Occurrence of Psoriatic Arthritis during Interferon Beta 1a Treatment for Multiple Sclerosis

1Clinical Investigation Center Biotherapy INSERM CIC-1431, FHU INCREASE, University Hospital Besançon, Place Saint Jacques, 25000 Besançon, France
2Department of Rheumatology, University Hospital Besançon, 25000 Besançon, France
3Department of Therapeutics, University of Franche-Comté, 25000 Besançon, France
4Pathogens and Inflammation Laboratory, University of Franche-Comté, UPRES EA 4266, SFR FED 4234, 25000 Besançon, France
5Department of Neurology, University Hospital Besançon, 25000 Besançon, France
6Department of Rheumatology, Belfort-Montbéliard Hospital, 90000 Belfort, France
7Department of Neurology, Belfort-Montbéliard Hospital, 90000 Belfort, France

Received 16 February 2014; Accepted 31 March 2014; Published 15 April 2014

Academic Editor: Masataka Kuwana

Copyright © 2014 Éric Toussirot et al.
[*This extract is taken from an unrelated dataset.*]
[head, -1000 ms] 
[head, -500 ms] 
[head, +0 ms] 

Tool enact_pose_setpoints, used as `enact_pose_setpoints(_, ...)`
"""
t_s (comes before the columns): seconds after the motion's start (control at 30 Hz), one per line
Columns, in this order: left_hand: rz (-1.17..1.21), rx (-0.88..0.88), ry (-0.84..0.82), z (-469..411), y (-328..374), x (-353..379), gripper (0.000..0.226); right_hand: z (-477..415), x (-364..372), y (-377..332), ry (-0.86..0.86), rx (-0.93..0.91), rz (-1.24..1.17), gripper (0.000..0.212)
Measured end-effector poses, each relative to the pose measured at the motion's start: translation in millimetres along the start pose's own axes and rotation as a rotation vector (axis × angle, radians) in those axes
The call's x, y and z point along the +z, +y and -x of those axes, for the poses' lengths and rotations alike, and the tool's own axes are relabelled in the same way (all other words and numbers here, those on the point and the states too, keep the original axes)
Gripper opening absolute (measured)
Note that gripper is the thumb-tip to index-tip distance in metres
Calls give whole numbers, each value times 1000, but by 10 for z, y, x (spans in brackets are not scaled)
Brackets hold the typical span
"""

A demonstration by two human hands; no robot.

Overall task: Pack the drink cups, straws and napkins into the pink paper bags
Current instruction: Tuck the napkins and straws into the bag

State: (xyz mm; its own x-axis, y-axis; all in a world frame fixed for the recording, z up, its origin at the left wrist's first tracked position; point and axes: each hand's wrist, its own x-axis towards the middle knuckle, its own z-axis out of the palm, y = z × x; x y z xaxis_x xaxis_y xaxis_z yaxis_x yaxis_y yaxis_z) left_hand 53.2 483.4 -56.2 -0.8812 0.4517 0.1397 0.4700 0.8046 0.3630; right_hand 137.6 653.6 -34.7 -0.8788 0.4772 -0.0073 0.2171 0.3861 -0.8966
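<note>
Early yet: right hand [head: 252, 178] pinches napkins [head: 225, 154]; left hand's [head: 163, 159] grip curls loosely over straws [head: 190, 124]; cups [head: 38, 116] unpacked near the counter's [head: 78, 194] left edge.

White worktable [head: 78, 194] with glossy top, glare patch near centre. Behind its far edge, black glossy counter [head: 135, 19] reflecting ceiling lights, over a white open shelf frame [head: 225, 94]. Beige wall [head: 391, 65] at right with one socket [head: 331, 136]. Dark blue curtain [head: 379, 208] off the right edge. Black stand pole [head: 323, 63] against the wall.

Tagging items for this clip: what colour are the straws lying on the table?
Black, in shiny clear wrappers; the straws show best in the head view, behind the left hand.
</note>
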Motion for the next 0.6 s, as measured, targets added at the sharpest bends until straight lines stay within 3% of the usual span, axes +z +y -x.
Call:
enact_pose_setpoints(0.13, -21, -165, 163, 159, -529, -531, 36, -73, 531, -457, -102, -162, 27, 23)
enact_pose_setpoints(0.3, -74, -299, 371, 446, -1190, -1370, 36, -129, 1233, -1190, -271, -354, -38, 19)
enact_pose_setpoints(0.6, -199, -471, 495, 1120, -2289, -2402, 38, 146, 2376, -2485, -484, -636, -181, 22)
This is an open access article distributed under the Creative Commons Attribution License, which permits unrestricted use, distribution, and reproduction in any medium, provided the original work is properly cited.

Abstract

Interferon beta (IFN-β) is the first line therapy of relapsing-remitting multiple sclerosis. IFN-β is a cytokine that can contribute to the development of systemic autoimmune disease including psoriasis. The development or the exacerbation of psoriasis during IFN-β treatment has been previously observed. We report the occurrence of arthritis and dactylitis in a multiple sclerosis patient with preexisting psoriasis diagnosed as a psoriatic arthritis. The IL-23/Th17 pathway is involved in psoriasis and psoriatic arthritis and it has been suggested that IFN-β therapy in patients with Th17-mediated disease may be detrimental. Together with previous similar reports, our case suggests that IFN-β should certainly be used with caution in patients with concomitant systemic autoimmune disease with IL-23/Th17 involvement.